ボクサーな彼女
そして、会場を後にし、みんなは帰った。
彩はジムに戻った。ジムの隅で体育座りして落ち込んでいる彩にボスは声をかけた。
「お疲れ様。そのままでいいから俺の話聞いてくれ」とボスは言って横に座った。
「中学の時からお前を見てきてるけど、お前はよく頑張ってる。まだプロとしてデビューして2回しか戦ってないんだよ?事故にあってから1年しか経ってなくて、絶望的と言われた中で、よくここまで回復したよ。お前の凄さはそうゆうところだよ。負けない、諦めないところだよ。俺はそんなお前が好きだ。今日の試合、すごくよかったよ。ポイントは充分取れてた。お前がKOされてなかったら、判定で優勢勝ちだったのに、お前は諦めず、最後まで攻撃仕掛けただろ?そんなプレイ見てて…お前らしいなって思った。
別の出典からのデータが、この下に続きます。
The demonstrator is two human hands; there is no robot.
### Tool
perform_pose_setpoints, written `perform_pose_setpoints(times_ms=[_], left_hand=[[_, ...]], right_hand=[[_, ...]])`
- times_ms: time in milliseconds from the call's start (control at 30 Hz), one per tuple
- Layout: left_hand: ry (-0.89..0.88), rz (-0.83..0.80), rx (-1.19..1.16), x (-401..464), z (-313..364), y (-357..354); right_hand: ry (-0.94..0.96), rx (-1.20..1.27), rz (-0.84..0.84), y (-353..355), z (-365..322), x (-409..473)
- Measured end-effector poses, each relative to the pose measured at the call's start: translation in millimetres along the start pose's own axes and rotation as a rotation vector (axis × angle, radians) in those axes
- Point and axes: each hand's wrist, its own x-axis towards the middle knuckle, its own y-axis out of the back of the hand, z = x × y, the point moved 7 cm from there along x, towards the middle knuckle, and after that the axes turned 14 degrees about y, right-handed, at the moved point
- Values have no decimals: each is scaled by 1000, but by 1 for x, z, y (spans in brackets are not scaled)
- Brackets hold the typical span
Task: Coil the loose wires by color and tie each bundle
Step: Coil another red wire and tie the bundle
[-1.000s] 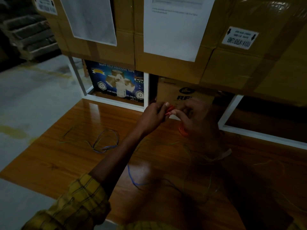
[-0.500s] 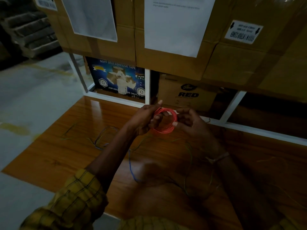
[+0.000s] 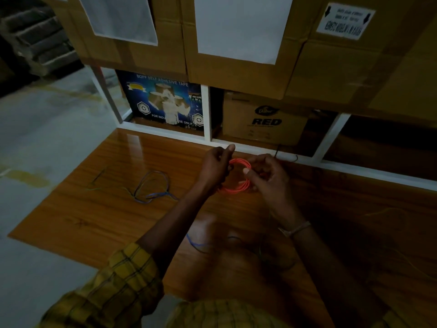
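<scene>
Your left hand point(image 3: 215, 167) and right hand point(image 3: 267, 174) both grasp the thin orange-red wire coil point(image 3: 239, 176) at mid-frame, just above the glossy brown wooden board point(image 3: 99, 209), fingers curled round its opposite sides. A loose loop of blue and grey wire point(image 3: 152, 187) lies on the board to the left, well apart from your hands. Brown cardboard boxes point(image 3: 241, 74) fill the upper frame.
</scene>
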Motion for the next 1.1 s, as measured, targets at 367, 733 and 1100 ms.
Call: perform_pose_setpoints(times_ms=[367, 733, 1100], left_hand=[[156, -241, -123, -9, -12, -47], [277, -504, -243, -16, -22, -115], [227, -288, -262, -14, -40, -185]], right_hand=[[-124, 147, 72, 47, 36, -20], [-235, 221, 95, 116, 67, -37], [-278, 196, 77, 179, 91, -42]])
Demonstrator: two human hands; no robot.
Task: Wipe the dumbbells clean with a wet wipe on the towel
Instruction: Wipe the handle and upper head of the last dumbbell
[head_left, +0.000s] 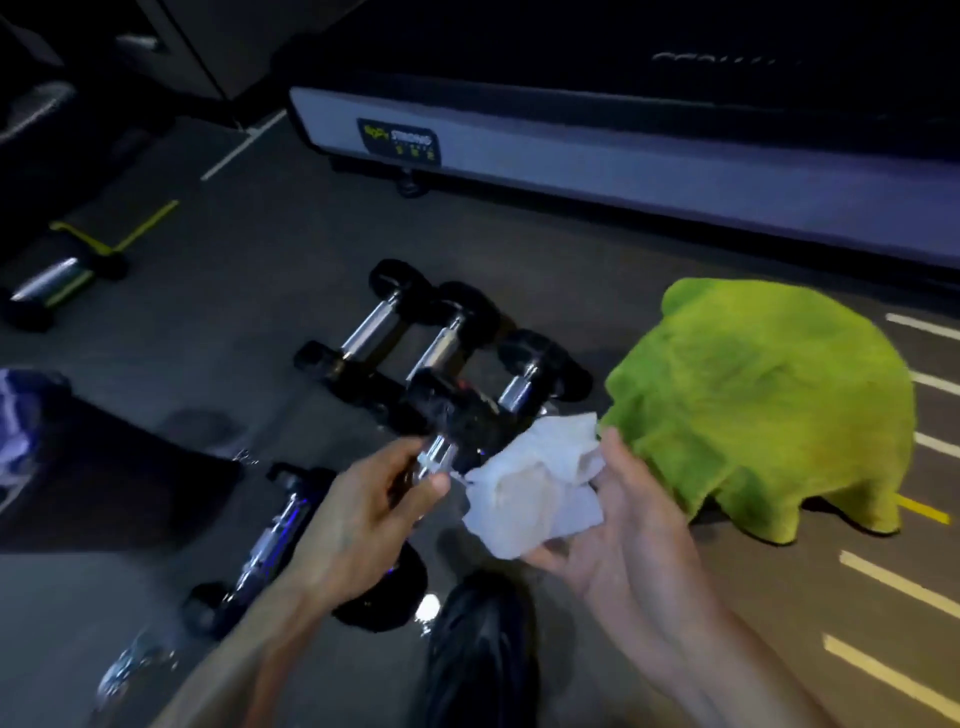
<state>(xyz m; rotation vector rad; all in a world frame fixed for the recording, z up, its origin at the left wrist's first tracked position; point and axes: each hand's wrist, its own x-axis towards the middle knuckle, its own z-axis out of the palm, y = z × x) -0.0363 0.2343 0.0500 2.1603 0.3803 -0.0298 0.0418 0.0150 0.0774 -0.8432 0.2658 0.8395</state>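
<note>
My left hand (363, 514) grips the chrome handle of a black-ended dumbbell (457, 421) and holds it up off the floor. My right hand (628, 525) holds a crumpled white wet wipe (540, 488) against the dumbbell's near end. The green towel (763, 400) lies bunched on the floor just right of my hands. Three more dumbbells (441, 338) lie side by side on the floor behind the held one. Another dumbbell (265, 540) lies on the floor below my left forearm.
A treadmill base (623, 166) runs across the back. A dark mat (104, 483) lies at the left. White floor lines (893, 582) mark the right side. A black shoe (483, 654) is at the bottom centre. A yellow-trimmed roller (57, 280) sits far left.
</note>
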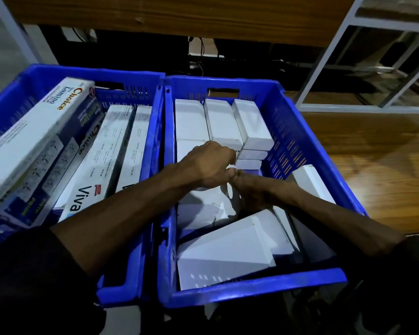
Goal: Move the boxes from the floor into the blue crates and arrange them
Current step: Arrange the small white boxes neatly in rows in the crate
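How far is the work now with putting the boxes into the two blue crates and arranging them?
Well along. The left crate holds long printed boxes, and three white boxes stand in a neat row at the right crate's far end. Both the left hand and right hand are working among small white boxes mid-crate. Left: the tilted white boxes nearest the camera.

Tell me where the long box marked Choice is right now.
In the head view the Choice box lies tilted at the left, in the left blue crate, propped over the long Viva boxes beside it.
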Motion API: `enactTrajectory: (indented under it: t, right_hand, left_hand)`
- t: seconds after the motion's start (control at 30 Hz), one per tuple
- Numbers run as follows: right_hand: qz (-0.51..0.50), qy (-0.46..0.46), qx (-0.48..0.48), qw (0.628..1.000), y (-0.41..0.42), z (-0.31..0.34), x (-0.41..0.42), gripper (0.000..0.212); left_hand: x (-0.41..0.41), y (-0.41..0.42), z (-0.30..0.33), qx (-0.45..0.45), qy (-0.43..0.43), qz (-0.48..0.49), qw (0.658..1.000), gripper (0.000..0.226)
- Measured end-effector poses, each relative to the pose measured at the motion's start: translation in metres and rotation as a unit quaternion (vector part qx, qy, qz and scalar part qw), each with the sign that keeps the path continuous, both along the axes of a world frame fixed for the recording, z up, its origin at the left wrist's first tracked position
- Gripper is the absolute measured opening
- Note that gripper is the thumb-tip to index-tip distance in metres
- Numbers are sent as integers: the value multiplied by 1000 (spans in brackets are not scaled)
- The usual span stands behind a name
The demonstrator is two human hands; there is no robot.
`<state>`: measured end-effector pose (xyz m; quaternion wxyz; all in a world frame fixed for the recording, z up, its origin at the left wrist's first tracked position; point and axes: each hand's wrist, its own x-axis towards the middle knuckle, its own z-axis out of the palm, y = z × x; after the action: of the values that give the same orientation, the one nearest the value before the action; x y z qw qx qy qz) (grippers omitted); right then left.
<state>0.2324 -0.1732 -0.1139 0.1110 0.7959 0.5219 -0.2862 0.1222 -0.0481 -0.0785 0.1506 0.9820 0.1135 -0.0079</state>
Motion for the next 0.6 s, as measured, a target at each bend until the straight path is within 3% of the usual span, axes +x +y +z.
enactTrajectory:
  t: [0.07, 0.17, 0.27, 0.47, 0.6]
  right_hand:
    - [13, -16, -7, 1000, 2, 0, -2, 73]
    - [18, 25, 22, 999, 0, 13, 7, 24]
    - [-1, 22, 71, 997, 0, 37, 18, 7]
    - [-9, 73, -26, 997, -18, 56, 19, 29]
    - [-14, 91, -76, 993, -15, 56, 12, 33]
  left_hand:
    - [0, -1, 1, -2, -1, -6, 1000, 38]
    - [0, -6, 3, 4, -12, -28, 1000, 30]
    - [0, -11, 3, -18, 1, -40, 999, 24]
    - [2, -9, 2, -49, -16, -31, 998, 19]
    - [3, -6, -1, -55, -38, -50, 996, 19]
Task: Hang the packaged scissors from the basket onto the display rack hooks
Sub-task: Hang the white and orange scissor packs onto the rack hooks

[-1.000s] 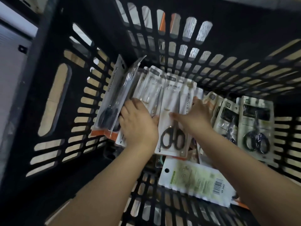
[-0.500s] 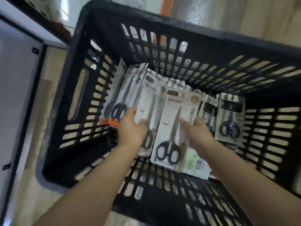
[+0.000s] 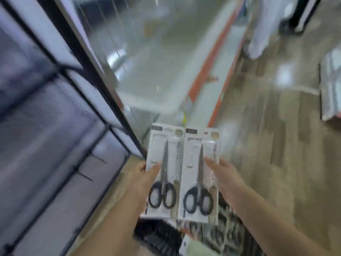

例えばだけど、6試合戦うとする。その中で、5勝1敗するのと、1勝5敗するのだったらどっちの方が価値があると思う?今のお前はまだどこか勝ちにこだわってる。俺が思うに、勝数多い方が良いって思ってない?俺もプロになるまではずっとそう思ってた。けどな、プロになって、戦っていくなかで、負けることも大切なんだと学んだ。今なら、5勝1敗より、1勝5敗の方がいいと思えるようになったんだ。だから、まだ負けててもいいと思うし、そんなに気負うことないと思うんだ。もちろん、悔し涙ならなんぼでも流せばいいと思うけどな。ムリせず、始まったばかりなんだからゆっくり行こう?なっ?もし、お前の気持ちが変わらないようなら、うちじゃなく、移籍すればいいと思うよ。理亜のいる、坂野ジムに。あそこなら勝ちにこだわってるから。けど、今以上に厳しくなるし、辛いと思う。ここのオーナーほど優しく無いからな。理亜は今でも、勝ちにこだわってる。だから逆に合わないんだよ。あいつなら、坂野ジムを選んで正解だろうな。まあ、お前はお前らしく、ここでゆっくり俺らとトップ目指そうぜ」とボスは言った。ボスらしい励まし方だった。けして、責めることのない優しい口調で、彩の心を解いて言った。彩は、「ありがとうございます」と言った。しばらく二人はそのまま座っていた。
しばらくして、「そろそろ帰ろうか?送るから」とボスは言って立ち上がった。彩も頷いて立ち上がると、ボスに送ってもらい、家に帰った。